__REQUIRED WORK__
Look through the records below for the line holding "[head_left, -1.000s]". Write it out exactly, with each following line through the line holding "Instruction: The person".

^^^^

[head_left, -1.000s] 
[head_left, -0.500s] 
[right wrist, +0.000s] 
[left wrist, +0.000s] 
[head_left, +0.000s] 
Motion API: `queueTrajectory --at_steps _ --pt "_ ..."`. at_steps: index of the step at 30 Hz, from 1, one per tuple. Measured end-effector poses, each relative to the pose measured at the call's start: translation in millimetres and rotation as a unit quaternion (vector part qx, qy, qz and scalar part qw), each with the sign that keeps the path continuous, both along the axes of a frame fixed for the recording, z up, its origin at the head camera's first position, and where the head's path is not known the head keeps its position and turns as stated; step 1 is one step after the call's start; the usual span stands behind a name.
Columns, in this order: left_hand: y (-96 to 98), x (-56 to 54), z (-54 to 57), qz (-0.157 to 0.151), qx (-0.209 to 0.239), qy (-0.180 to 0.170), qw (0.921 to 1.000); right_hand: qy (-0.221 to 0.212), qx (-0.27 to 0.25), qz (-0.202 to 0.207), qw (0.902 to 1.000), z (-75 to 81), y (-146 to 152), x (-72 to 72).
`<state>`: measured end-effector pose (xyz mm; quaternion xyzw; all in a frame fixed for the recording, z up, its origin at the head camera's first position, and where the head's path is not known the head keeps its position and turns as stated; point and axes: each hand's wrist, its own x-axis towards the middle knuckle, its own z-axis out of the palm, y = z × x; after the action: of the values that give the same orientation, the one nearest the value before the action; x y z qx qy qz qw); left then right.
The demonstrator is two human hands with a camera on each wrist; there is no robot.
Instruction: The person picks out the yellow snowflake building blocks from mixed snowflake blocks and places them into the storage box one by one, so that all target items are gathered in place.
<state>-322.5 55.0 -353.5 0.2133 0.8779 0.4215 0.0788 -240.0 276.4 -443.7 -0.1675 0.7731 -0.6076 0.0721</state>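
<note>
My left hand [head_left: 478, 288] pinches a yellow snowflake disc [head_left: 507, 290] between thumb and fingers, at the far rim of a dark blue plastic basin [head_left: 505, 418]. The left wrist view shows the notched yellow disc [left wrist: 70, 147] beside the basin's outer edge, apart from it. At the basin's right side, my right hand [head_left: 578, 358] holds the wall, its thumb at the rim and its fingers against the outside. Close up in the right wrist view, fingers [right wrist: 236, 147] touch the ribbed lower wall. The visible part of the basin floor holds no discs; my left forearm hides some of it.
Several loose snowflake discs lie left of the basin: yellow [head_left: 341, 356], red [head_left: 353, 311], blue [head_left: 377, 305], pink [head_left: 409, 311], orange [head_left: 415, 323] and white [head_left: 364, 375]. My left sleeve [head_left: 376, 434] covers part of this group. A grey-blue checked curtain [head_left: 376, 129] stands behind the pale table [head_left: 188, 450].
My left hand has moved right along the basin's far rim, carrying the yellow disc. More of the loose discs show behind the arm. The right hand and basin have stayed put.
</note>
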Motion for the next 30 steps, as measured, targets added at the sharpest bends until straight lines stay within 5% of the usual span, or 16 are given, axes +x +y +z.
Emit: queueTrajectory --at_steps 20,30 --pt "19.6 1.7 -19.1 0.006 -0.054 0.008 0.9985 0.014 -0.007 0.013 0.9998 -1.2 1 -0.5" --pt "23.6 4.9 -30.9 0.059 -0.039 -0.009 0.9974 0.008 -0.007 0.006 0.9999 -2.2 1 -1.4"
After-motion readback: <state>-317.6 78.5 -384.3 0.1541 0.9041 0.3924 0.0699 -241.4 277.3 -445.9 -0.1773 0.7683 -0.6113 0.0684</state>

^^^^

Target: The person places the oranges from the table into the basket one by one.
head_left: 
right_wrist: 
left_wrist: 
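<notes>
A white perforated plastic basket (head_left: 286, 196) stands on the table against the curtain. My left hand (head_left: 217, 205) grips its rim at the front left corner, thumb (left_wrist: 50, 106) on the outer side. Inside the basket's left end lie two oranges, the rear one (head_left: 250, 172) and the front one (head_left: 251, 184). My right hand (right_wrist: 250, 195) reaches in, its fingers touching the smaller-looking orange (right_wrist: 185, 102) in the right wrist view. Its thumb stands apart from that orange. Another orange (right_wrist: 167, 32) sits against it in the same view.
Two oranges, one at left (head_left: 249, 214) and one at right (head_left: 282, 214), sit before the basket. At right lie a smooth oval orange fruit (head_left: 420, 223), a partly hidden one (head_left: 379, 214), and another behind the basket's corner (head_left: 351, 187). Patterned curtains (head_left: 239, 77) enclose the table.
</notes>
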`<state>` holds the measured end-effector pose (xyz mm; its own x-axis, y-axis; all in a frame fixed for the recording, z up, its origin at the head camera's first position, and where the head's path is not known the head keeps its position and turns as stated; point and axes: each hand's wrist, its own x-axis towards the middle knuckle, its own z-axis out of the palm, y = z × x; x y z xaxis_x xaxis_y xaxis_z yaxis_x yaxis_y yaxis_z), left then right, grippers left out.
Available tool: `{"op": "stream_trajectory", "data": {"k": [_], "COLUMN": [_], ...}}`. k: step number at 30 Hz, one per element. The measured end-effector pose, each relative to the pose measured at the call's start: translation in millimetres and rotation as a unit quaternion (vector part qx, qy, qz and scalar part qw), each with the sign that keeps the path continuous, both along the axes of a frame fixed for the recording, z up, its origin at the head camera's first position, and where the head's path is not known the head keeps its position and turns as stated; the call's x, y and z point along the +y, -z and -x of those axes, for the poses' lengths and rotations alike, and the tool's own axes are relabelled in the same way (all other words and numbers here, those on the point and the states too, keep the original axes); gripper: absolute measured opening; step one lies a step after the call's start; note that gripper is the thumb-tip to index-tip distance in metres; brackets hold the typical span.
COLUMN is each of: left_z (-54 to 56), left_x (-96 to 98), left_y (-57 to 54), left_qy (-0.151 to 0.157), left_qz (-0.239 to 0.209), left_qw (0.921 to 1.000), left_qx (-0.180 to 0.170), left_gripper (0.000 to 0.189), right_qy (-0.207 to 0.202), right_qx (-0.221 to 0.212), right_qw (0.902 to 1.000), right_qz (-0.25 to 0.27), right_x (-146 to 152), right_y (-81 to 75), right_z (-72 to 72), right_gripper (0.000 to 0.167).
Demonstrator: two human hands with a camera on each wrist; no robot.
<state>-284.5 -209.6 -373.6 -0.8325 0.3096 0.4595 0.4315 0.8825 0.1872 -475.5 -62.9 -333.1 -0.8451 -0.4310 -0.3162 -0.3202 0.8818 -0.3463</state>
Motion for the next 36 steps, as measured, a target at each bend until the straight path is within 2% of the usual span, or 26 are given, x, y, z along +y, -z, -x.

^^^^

__TASK RESULT__
[head_left, -1.000s] 
[head_left, -0.500s] 
[right wrist, +0.000s] 
[left wrist, +0.000s] 
[head_left, +0.000s] 
Motion API: `queueTrajectory --at_steps _ --pt "_ ..."`. at_steps: index of the step at 30 Hz, from 1, one per tuple. Measured end-effector poses, each relative to the pose measured at the call's start: translation in millimetres and rotation as a unit quaternion (vector part qx, qy, qz and scalar part qw), each with the sign that keeps the path continuous, both along the axes of a frame fixed for the recording, z up, its origin at the head camera's first position, and where the head's path is not known the head keeps its position and turns as stated; step 1 is one step after the call's start; the usual span stands behind a name.
Columns, in this order: left_hand: y (-96 to 98), x (-56 to 54), z (-54 to 57), qz (-0.157 to 0.151), qx (-0.209 to 0.239), qy (-0.180 to 0.170), qw (0.921 to 1.000); right_hand: qy (-0.221 to 0.212), qx (-0.27 to 0.25), qz (-0.202 to 0.207), qw (0.902 to 1.000), z (-75 to 81), y (-146 to 152), x (-72 to 72).
`<state>`: measured end-effector pose (xyz mm; quaternion xyzw; all in a frame fixed for the recording, z up, its origin at the head camera's first position, and where the head's path is not known the head keeps its position and turns as stated; point and axes: each hand's wrist, its own x-axis towards the middle knuckle, its own z-axis out of the palm, y = z × x; after the action: of the values that give the same orientation, the one nearest the value before the action; x y z qx qy qz qw); left then right.
The demonstrator is two human hands with a camera on each wrist; there is no robot.
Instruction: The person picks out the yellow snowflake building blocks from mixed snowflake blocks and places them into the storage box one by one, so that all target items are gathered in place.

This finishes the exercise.